If they won't completely dry would applying the Seal coat be an option?

Thanks for any suggestions.
Rich L.


----------



## mrbob (Nov 3, 2016)

You can seal coat them, one finishing method is wipe wood with BLO, wipe off any excess, seal coat right over it.


----------



## Kazooman (Jan 20, 2013)

I have never seen this with any I have used. Either your mineral spirits were somehow contaminated (by pouring something back in the can) or it had an unusually high percentage of unsaturated hydrocarbons and air oxidation may have led to some polymerization. Another possibility could be that the can was not sealed well and the more volatile components evaporated leaving a greater amount of higher boiling components than usually present.

I would hesitate to put any finish on over the gunk if it is not completely dry. I would get some fresh mineral spirits or lacquer thinner and wipe the boxes down well to remove whatever is stuck on them.


----------



## Kazooman (Jan 20, 2013)

> You can seal coat them, one finishing method is wipe wood with BLO, wipe off any excess, seal coat right over it.
> 
> - mrbob


If I recall correctly, boiled linseed oil is a drying type finish that contains metallic catalysts to speed up the oxygen catalyzed drying process. The BLO that penetrates the wood would continue to "dry" even after applying a seal coat. The finishing technique you mentioned does work well.
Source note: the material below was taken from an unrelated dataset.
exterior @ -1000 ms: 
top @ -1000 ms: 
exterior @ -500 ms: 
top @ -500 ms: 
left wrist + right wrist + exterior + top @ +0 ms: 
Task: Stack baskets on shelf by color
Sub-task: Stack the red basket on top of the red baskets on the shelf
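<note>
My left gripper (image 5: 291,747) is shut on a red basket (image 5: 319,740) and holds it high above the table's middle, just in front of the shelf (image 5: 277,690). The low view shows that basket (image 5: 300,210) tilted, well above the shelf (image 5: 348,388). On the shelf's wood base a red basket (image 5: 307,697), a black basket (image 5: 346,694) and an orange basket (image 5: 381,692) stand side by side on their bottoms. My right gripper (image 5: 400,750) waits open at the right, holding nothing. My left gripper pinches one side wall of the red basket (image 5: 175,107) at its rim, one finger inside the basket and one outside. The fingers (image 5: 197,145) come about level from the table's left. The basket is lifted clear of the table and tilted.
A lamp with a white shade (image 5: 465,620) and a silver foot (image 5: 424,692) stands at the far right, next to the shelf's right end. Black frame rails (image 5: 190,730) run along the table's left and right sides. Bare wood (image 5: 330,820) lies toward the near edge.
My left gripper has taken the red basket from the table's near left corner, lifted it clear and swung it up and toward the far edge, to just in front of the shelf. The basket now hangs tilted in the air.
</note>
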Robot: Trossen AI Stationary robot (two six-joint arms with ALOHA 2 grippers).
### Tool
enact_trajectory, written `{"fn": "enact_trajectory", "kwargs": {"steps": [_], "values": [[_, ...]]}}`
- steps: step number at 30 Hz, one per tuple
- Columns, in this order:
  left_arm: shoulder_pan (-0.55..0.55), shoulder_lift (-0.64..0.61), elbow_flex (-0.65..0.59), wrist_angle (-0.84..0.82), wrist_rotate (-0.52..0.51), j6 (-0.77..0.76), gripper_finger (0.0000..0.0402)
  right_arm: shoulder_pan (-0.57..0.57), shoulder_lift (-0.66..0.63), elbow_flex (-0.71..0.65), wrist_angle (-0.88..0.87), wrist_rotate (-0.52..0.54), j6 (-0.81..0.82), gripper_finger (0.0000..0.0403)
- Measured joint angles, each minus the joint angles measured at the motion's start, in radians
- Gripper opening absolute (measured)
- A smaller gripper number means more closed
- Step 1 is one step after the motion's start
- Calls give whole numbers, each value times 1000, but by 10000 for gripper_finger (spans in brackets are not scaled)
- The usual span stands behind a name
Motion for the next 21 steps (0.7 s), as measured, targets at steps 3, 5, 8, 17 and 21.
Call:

Unfortunately, there is no way to know whether the gunk that Rich has on his boxes will ever dry. Putting a seal coat or lacquer over it may lead to a real mess.


----------



## wapakfred (Jul 29, 2011)

Mineral spirits do not spoil, but I suppose you might have contaminated your supply in some way. You might want to take a piece of scrap (same wood as the workpiece) and try your MS, then shellac (or lacquer) on it to see if the finish dries, those dry so fast it wouldn't be too much effort to test.


----------



## Thairiam (Mar 1, 2012)

Actually there is no gunk. The wood is just darker/moister where the MS penetrated. I decided to try a heat gun on high setting to try drying the parts and after quite some time they did dry. However in many areas it continues to weep back out of the wood!

BTW I got the MS from a neighbor that was moving and the can is about one year old also; So guesses of contaminated or partly evaporated MS could be possibilities. Either way, lesson learned. No more products that I don't buy and control myself!

If i try the BLO/Seal Coat method are you saying to put the Seal Coat right over the freshly applied BLO?

Thanks for the replys


----------



## mrbob (Nov 3, 2016)

> Actually there is no gunk. The wood is just darker/moister where the MS penetrated. I decided to try a heat gun on high setting to try drying the parts and after quite some time they did dry. However in many areas it continues to weep back out of the wood!
> 
> BTW I got the MS from a neighbor that was moving and the can is about one year old also; So guesses of contaminated or partly evaporated MS could be possibilities. Either way, lesson learned. No more products that I don t buy and control myself!
> 
> ...


I was useing that as an example, that you could put the seal coat over your still wet MS.


----------



## JAAune (Jan 22, 2012)

> BTW I got the MS from a neighbor that was moving and the can is about one year old also; So guesses of contaminated or partly evaporated MS could be possibilities. Either way, lesson learned. No more products that I don t buy and control myself!
> 
> - Rich L.


He may have used it to do cleaning then poured the leftover solvent back in the can. It's certainly best to use only new solvent for critical tasks and put the second-hand stuff to use in general cleaning where it can't cause any harm.


----------



## MrUnix (May 18, 2012)

Mineral spirits (and most other solvents like acetone, naptha, etc…) do not have a shelf life unless you leave the container open and it evaporates. But based on your description, it sounds like you used way too much, as it should not be 'weeping' back out of the wood. Did you flood the wood with the stuff? All that should have been needed is a rag dampened with it (not dripping wet) to wipe it down and remove any remaining sawdust or contamination that may still be on the wood.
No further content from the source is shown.